Re: long cifs timeout when share becomes unavailable

2012-05-25 Thread Jeff Layton
On Thu, 24 May 2012 16:44:58 +0400
Sergey Urushkin urush...@telros.ru wrote:

 Jeff Layton писал 24.05.2012 14:31:
  On Thu, 24 May 2012 10:13:29 +0400
  Sergey Urushkin urush...@telros.ru wrote:
 
   And I can not see any timeout options for mount.cifs (except acl 
  timeout).
  So, the actual questions are: 1) is there a way to avoid these hangs
  (analog of 'intr'?) and 2) how can I reduce this unreachable-host 
  timeout
  (analog of 'timeo'?)? Maybe there are some variables in the sources?
 
  You can try setting the echo_retries kernel module parameter to 1,
  which should cut down the wait time to 60s. In 3.4, we've removed
  that parm and it's now set to 1 always. The timeout between echo
  requests (which is how we detect whether the server is still
  responding) is not currently tunable.
 
 That works like a charm, 60s is much better than 5m, thanks a lot. From 
 documentation (for kernels before 3.4) it isn't clear what behavior this 
 parm changes, maybe docs should be fixed some way?
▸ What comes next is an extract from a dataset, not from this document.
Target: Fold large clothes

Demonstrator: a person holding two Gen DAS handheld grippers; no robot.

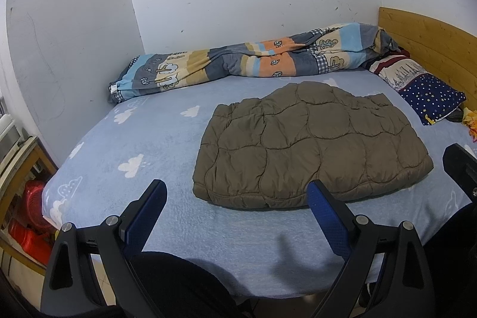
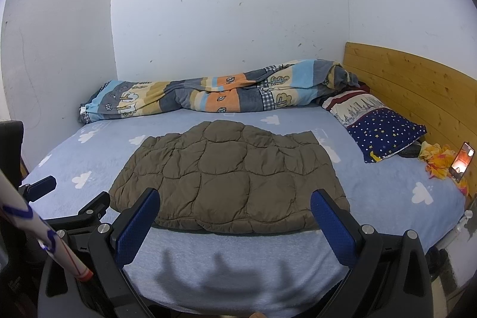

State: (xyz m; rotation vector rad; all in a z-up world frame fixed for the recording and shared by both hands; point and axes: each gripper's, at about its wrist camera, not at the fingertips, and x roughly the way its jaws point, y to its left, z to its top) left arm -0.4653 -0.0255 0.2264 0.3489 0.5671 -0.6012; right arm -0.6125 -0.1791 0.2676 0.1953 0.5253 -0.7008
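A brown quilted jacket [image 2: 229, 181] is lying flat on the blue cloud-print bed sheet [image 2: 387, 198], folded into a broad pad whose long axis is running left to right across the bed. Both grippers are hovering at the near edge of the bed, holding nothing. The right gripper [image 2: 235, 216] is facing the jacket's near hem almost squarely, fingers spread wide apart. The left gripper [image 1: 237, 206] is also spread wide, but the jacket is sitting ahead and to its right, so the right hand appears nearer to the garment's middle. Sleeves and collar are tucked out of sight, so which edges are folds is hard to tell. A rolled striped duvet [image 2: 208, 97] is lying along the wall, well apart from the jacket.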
Well, this parm has gone away now in recent kernels so I'm not inclined
to bother with documenting it. If you'd wish to do, maybe write up a
section for the manpage on the socket and reconnect behavior?

 Could you explain to me why SMB_ECHO_INTERVAL is so big by default?

We don't really want to spam the server with a ton of these requests.
The idea is that we wait a while for a response and then check with the
server to see if it's still alive before timing out the packet. Most
servers will respond to most calls within this time period and it's on
par with the default timeo= value for NFS over TCP.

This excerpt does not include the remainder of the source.